Je suis convaincu que la communauté des think tanks a un rôle crucial à jouer. La comparaison avec ce qui se fait aux États-Unis est ici utile. A tout moment, il y a au sein du gouvernement américain des responsables qui sont passés par le monde des think tanks et réciproquement. En Europe, cela n’existe pratiquement pas. Cette imperméabilité entre le monde de la recherche et celui de la pratique réelle de l’action politique est une grande faiblesse. C’est notamment à cause de cela que nous ressassons des débats stériles sur l’intergouvernementalisme et le supranationalisme depuis plusieurs décennies, alors que ces termes et catégorisations mentales ne rendent pas vraiment compte du réel.
À cet égard, il y a une tendance à systématiquement considérer ce qui est supranational comme « bon » et ce qui est intergouvernemental comme « mauvais ». Or, regardez ce que le Conseil européen, qui fonctionne selon la méthode intergouvernementale, nous a permis de réaliser. Je défie quiconque de me citer une évolution importante de l’Union européenne depuis 1974 qui n’ait pas émané du Conseil européen ou n’ait été endossée par lui. Certains chercheurs sont obnubilés par cette dichotomie et ont même inventé le terme de nouvel intergouvernementalisme. Ils sont un peu trop influencés par les positions du Parlement européen ou de la Commission européenne qui poussent, et c’est naturel et légitime, pour une intégration plus forte. Je suis plus intéressé par le débat sur comment l’Europe peut devenir plus forte et plus résiliente, par le moyen de mesures communautaires si possible, par une coopération intergouvernementale si nécessaire, et par les efforts des États membres sur le plan national.

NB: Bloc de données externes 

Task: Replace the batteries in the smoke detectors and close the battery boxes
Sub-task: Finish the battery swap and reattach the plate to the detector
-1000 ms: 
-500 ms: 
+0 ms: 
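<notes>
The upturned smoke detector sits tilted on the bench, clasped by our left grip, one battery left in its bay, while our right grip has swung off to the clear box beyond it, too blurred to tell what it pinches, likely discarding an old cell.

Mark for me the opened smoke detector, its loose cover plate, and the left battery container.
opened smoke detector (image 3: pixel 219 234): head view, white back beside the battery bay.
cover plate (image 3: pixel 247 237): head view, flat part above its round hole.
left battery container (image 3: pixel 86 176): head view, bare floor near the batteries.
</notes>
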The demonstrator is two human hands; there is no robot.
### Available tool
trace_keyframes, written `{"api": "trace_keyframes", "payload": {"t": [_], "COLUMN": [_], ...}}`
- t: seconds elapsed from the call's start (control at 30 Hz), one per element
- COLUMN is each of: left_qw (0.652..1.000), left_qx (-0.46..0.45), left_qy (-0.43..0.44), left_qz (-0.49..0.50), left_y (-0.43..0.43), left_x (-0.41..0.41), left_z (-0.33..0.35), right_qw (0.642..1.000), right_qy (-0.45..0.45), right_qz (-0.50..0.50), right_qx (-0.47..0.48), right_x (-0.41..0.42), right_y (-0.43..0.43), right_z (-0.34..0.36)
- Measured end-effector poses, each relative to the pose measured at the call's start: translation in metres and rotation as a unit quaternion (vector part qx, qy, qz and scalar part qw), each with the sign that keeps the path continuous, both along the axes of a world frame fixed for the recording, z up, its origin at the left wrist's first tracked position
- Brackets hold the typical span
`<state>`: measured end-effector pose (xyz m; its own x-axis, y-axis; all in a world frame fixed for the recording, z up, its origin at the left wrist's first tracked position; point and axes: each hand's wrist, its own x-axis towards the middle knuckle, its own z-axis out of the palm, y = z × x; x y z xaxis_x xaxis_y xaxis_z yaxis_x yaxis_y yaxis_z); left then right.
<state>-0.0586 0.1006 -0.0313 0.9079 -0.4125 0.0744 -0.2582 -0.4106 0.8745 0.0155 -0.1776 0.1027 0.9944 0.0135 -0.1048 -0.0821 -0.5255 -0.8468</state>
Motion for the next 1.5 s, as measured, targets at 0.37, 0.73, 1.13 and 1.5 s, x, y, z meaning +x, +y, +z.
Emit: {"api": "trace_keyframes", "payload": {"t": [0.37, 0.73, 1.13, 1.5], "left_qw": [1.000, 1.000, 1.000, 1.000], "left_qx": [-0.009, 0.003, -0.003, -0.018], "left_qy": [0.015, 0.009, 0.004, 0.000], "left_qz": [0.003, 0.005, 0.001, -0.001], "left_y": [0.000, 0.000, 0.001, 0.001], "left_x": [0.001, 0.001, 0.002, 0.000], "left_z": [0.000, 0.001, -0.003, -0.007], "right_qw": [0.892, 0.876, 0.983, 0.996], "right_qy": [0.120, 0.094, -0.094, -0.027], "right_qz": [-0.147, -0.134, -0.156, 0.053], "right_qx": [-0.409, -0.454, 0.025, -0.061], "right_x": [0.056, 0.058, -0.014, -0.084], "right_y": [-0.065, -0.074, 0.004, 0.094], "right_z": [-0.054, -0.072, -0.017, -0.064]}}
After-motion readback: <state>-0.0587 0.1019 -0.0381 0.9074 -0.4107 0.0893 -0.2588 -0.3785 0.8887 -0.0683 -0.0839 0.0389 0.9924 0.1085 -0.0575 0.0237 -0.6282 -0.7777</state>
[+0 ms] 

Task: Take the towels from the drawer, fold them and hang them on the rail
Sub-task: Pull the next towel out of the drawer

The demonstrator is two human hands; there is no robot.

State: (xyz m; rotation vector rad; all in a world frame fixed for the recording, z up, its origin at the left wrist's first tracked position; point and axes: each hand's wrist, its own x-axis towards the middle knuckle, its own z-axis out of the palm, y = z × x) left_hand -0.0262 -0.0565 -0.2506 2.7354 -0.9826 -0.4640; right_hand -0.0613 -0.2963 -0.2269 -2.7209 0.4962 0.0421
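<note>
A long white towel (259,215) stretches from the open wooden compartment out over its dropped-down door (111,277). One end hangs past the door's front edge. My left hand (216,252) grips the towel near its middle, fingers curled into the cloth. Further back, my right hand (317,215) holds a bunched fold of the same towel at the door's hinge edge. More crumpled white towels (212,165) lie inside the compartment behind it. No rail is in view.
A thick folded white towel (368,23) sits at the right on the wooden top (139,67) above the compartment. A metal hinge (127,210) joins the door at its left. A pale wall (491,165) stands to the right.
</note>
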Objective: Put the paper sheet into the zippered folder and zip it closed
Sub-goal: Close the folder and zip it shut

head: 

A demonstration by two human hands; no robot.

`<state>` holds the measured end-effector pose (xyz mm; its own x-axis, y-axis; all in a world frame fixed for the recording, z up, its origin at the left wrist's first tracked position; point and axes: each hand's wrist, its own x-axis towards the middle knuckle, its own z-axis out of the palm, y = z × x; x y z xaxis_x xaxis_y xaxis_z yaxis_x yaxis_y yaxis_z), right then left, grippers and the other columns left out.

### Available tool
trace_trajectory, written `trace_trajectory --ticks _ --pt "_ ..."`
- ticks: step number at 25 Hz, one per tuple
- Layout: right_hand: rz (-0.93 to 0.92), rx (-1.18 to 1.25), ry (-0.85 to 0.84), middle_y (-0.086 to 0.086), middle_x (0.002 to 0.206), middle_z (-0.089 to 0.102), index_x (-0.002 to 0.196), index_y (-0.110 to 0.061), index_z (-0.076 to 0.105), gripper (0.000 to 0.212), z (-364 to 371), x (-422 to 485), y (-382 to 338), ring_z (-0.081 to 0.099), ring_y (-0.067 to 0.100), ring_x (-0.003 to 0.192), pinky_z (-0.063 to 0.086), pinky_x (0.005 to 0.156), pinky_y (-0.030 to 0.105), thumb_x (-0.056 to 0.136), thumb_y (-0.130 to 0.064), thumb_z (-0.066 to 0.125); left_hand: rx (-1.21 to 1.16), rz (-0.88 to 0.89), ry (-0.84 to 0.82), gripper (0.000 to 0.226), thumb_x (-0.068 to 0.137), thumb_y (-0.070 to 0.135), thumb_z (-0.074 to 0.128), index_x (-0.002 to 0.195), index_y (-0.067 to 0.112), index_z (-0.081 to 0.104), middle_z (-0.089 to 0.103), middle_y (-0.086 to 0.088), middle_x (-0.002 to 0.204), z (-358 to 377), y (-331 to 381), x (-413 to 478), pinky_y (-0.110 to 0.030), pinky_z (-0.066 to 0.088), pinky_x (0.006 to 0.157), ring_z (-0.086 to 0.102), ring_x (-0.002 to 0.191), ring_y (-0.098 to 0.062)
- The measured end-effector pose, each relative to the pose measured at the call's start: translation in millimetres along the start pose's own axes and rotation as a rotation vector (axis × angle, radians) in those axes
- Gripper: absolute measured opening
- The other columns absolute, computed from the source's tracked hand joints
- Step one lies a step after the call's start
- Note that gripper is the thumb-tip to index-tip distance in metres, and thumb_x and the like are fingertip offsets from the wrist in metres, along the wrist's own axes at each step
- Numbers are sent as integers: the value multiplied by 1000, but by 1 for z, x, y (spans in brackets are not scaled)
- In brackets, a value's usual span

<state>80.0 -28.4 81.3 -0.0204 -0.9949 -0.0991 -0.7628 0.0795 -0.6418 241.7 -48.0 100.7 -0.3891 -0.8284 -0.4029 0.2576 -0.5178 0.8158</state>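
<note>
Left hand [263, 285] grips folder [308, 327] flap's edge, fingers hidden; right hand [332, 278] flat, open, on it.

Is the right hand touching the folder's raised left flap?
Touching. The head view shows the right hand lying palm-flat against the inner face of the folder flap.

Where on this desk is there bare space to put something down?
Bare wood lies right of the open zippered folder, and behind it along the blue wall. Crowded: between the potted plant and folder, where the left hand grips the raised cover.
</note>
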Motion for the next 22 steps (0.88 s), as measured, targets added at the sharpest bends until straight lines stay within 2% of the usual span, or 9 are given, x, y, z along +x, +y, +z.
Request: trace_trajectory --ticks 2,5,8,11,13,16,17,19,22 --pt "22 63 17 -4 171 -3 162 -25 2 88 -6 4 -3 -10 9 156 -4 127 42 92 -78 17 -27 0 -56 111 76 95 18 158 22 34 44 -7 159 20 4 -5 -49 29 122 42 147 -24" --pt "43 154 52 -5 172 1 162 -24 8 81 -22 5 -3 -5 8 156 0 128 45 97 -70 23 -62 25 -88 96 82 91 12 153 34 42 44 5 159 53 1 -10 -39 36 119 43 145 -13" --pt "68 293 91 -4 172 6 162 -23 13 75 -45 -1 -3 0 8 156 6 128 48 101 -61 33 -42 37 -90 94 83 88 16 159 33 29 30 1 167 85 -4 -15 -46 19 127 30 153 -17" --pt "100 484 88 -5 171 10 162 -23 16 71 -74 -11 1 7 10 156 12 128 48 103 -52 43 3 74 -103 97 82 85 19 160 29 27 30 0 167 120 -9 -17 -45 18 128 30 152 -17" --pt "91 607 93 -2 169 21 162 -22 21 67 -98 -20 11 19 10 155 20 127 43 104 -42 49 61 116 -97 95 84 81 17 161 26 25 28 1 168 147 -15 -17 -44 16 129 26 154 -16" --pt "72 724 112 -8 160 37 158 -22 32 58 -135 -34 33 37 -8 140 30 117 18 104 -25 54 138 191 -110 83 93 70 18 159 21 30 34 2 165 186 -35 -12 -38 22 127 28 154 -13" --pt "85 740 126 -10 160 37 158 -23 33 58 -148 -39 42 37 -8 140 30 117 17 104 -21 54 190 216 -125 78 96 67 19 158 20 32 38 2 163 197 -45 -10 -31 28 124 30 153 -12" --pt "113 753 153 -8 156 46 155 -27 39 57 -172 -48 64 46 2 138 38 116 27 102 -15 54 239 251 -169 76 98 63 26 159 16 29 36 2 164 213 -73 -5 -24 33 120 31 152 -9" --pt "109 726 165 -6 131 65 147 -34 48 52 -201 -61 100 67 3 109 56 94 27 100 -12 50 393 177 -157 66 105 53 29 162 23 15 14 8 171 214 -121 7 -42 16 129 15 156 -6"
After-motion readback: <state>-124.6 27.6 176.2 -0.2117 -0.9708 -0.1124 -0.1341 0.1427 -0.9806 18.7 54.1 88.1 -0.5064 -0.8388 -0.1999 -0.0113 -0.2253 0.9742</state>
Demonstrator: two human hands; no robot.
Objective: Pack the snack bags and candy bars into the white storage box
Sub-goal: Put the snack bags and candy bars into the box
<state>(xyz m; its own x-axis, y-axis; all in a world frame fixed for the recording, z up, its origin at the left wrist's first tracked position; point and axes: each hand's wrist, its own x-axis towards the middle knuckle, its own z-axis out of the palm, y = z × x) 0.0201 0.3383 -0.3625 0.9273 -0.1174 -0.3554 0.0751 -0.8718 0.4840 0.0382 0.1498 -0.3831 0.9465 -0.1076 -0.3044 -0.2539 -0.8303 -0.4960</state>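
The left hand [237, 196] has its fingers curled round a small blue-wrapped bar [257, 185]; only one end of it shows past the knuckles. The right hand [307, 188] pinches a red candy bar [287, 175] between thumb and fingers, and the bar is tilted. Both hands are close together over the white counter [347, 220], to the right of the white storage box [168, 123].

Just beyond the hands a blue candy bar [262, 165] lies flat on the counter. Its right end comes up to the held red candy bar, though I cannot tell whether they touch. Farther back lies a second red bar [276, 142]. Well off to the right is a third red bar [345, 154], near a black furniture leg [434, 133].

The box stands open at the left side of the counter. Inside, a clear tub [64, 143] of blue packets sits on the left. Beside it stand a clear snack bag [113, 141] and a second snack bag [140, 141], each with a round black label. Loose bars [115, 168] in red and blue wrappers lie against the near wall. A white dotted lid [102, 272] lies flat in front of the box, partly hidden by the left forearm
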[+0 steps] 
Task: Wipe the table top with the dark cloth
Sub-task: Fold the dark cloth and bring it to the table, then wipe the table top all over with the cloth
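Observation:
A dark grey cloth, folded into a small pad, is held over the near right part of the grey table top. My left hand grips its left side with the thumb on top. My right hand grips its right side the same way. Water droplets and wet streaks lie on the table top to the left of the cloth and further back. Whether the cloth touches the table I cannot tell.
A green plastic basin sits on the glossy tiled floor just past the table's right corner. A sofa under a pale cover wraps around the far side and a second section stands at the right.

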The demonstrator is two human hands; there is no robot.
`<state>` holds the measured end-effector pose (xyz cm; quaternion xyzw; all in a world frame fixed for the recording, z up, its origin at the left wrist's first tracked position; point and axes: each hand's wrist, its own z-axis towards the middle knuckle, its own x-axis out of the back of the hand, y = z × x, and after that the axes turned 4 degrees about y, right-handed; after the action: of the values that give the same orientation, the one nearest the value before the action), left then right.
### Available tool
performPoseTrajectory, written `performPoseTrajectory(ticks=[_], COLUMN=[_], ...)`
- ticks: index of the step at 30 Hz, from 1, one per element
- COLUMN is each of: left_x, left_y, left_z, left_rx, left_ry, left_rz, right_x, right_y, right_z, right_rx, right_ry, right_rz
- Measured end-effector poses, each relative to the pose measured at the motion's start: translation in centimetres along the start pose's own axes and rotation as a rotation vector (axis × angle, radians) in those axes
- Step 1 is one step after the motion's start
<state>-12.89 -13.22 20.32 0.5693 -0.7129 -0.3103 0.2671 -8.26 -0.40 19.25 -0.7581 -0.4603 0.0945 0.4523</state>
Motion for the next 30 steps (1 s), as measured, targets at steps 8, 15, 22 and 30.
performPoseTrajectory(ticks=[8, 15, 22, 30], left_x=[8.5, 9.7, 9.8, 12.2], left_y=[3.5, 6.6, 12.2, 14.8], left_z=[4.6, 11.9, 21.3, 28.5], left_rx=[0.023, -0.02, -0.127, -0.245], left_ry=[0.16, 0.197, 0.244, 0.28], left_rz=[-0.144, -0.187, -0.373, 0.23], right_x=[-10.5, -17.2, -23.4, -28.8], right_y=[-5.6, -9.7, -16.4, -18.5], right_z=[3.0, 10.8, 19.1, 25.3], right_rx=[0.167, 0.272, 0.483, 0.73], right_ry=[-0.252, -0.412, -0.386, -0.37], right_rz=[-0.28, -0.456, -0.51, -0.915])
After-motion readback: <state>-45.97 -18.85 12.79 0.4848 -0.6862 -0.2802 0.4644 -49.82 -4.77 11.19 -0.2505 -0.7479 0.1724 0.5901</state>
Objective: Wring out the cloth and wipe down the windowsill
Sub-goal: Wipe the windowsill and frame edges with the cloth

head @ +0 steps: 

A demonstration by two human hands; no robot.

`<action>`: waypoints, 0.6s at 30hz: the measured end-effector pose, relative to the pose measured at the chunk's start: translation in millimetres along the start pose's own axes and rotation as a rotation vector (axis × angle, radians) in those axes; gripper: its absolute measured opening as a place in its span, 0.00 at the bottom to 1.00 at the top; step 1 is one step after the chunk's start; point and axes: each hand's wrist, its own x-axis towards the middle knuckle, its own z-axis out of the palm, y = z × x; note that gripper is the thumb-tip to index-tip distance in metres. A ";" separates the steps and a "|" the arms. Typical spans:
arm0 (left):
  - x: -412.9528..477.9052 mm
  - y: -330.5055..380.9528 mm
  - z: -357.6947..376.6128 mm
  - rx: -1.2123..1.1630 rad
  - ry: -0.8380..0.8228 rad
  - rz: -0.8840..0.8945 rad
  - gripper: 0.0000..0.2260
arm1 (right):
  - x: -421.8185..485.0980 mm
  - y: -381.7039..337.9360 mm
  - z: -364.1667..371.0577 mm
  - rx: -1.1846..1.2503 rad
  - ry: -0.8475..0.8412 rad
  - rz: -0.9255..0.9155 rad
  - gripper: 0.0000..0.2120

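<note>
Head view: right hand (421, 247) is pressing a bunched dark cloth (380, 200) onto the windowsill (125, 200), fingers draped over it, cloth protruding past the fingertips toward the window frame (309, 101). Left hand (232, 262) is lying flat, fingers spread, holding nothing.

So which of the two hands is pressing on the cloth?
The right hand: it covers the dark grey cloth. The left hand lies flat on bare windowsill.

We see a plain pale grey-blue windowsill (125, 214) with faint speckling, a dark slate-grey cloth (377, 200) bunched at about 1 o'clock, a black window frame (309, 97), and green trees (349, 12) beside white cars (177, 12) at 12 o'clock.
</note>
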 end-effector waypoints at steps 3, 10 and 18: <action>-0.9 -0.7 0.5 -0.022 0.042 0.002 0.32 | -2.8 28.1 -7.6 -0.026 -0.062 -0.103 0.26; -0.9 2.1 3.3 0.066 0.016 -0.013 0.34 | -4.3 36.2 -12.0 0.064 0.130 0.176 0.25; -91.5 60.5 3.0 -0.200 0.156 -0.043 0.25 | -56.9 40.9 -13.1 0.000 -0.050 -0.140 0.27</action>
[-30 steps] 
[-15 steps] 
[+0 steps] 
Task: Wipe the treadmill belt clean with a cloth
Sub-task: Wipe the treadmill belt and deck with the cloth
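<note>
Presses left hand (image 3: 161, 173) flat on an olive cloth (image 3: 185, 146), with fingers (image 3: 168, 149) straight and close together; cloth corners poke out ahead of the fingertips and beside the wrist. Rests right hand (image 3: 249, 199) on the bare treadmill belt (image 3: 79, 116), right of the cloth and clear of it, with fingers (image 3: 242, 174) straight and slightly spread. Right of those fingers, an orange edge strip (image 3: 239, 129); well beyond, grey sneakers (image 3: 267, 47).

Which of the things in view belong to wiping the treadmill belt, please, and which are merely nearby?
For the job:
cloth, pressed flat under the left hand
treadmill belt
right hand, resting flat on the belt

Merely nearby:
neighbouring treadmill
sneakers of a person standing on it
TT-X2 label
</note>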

Enfin, je suis très en faveur des échanges entre les institutions car, selon une logique analogue à la problématique du cloisonnement entre la fonction publique européenne et le monde des think tanks, un fonctionnaire européen qui fait toute sa carrière au Conseil, à la Commission ou au Parlement finit inévitablement par avoir une vision biaisée et incomplète de l’action européenne. Aucune des institutions ne peut fonctionner sans les autres. Le secret de l’Union européenne réside dans cette interaction institutionnelle permanente. Je voudrais vraiment que l’on parle de l’Union en tant que telle, car il ne faut jamais oublier qu’elle n’est fonctionnelle que si chaque institution joue son rôle. Tâche à chacun de jouer ce rôle le plus intelligemment possible.